Lumpy skin disease (LSD) is a vector-borne disease of cattle caused by lumpy skin disease virus (LSDV) which belongs to genus Capripoxvirus [1, 2]. Clinically, the disease can manifest in a wide spectrum ranging from severe acute to sub-acute and in-apparent forms. Typical signs observed are fever, enlargement of lymph nodes, nasal discharge, and firm skin nodules . The control of LSD is mainly based on mass vaccination of the susceptible cattle population with live attenuated capripoxvirus vaccine [4, 5].
Recent studies suggest that LSDV vaccination stimulates equally cell mediated and humoral immunity [6,7,8]. The humoral immune response is of paramount practical importance to obtain information on the immune status of animals post infection or vaccination. The detection of antibodies against LSDV is possible starting one to 2 weeks post vaccination, increases gradually until 35 days to 12 weeks post vaccination, and is described to last until 40 weeks post vaccination [6,7,8]. Standard serological methods like virus neutralization test (VNT), agar gel immunodiffusion, indirect fluorescence antibody test (IFAT) and Western blot are described [9, 10].
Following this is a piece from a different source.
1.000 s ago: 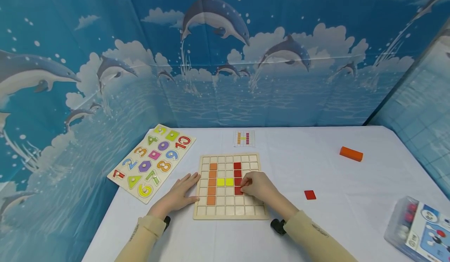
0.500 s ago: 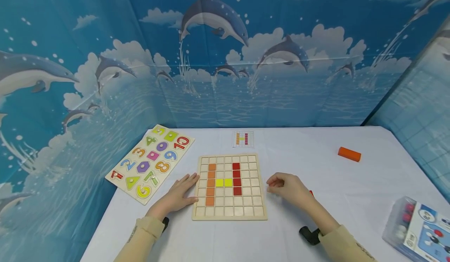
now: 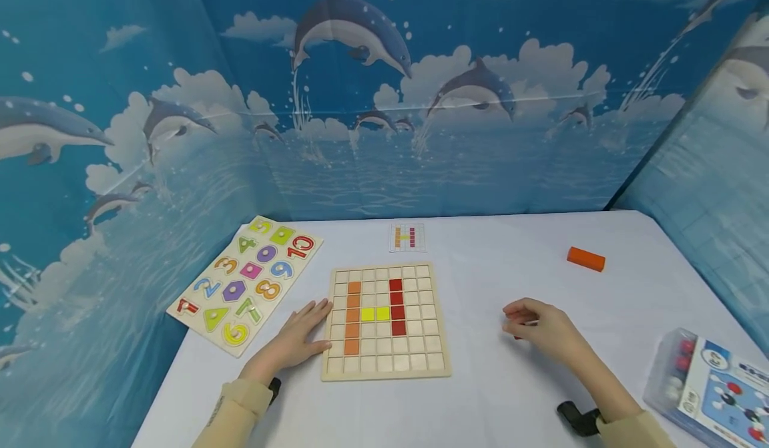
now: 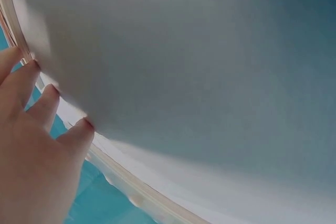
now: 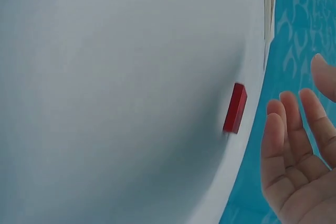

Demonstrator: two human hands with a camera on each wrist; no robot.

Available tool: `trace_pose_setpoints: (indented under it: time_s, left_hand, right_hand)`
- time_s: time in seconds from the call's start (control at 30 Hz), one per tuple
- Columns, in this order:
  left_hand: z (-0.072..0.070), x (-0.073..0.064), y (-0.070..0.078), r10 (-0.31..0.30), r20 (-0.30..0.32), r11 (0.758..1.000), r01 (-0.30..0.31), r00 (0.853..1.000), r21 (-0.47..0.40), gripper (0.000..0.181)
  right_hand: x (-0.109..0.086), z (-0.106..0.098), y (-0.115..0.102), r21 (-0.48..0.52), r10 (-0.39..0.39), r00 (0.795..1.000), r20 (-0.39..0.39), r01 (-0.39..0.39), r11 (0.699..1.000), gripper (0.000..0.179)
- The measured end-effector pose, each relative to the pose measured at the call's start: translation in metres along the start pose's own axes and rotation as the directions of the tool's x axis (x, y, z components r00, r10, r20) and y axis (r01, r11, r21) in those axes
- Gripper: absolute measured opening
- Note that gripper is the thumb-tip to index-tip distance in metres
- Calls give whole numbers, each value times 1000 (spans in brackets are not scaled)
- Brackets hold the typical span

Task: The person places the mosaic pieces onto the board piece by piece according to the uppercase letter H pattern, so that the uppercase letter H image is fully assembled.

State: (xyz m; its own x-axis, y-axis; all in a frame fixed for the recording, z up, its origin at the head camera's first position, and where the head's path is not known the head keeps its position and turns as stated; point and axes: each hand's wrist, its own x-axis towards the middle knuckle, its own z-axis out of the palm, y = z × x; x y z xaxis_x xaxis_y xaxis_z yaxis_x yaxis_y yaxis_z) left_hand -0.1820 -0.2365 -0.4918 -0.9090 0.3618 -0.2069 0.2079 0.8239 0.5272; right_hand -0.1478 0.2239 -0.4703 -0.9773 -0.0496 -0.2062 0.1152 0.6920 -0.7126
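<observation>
My left hand (image 3: 291, 344) rests with extended fingers at the left edge of a wooden grid board (image 3: 420, 365). On the board are a column of orange tiles (image 3: 352, 321), two yellow tiles (image 3: 375, 314) and a column of red tiles (image 3: 397, 308). Right of the board, my right hand (image 3: 543, 328) hovers over a loose red tile (image 5: 234, 108). In the right wrist view its fingers are loosely bent and apart from that tile, which lies on the white table. From the head, the fingers mostly cover this tile.
A number-and-shape puzzle board (image 3: 219, 304) lies at the left. Behind the grid board is a small pattern card (image 3: 407, 238). An orange block (image 3: 585, 259) lies at the back right, and a clear box with a molecule-printed label (image 3: 715, 388) stands at the right edge.
My right hand has left the red column on the grid board and moved right to the loose red tile. The left hand stays at the board's edge. The head view has shifted slightly.
</observation>
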Motion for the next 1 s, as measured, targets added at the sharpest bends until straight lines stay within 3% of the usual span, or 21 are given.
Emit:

These tests are expensive and time consuming therefore limiting their use for fast serological screening of cattle populations. The only test validated to date by the OIE is the VNT, coming along with high specificity and good sensitivity, but reduced high-throughput application. As performing VNT includes the handling of live capripoxvirus, its application can face additional restrictions . The IFAT comes along with the disadvantage of increased cross reactivity with bovine papular stomatitis virus and other poxvirus antibodies.
For efficient immunological investigations at large scale, Enzyme-linked Immunosorbent Assay (ELISA) has been found to be more suitable compared to the above-mentioned serological methods. Few studies on the development of ELISA tests for LSD-specific antibody detection by using recombinant P32 , recombinant two virion core protein of sheeppox virus , and inactivated sheeppox virus as coating antigen for antibody detection  have been published. A double antigen ELISA from the IDvet® is currently the only commercially available kit for detection of capripox specific antibodies applied in field studies for seromonitoring . All of these ELISA have been developed for plasma or serum as sample matrix to be used.
Apart from blood, the detection of specific antibodies is also possible from other matrices such as milk. Cow milk contains three major classes of immunoglobulin’s (Ig): IgG, IgM and IgA . Dominant class of immunoglobulins in milk, comprising about 65% of the total, is IgG. The concentration of IgG varies between serum and mammary secretions. Highest concentrations can be found in colostrum (32–212 mg/ml), followed by serum (25.0 mg/ml) and finally in milk with about 0.72 mg/ml . As for the colostrum, a steady gradual decrease of antibody levels is described each hour . The concentration of antibodies in regular milk is much lower than that in colostrum and depends on factors like clinical or subclinical mastitis, age, breed, feeding system and the stage of lactation. In addition, primiparous cows are described to have colostrum and milk with overall lower levels of immunoglobulins compared to multiparous cows [18, 19].
Using milk for the detection of antibodies by ELISA has been found suitable targeting antibodies against viruses such as bovine viral diarrhea virus (BVDV) , bluetongue virus [21, 22] and bovine alpha herpesvirus 1 (BHV-1) . As milk samples are non-invasive and cheaper to collect compared to serum and plasma, this method has been widely used in mass screening activities targeting either individual animals or bulk milk samples for the determination of the immunological status at animal or herd level respectively.
In this study, we investigated the suitability of milk, as individual animal and bulk sample to detect LSD-specific antibodies using a commercially available capripox ELISA designed for serum and plasma samples.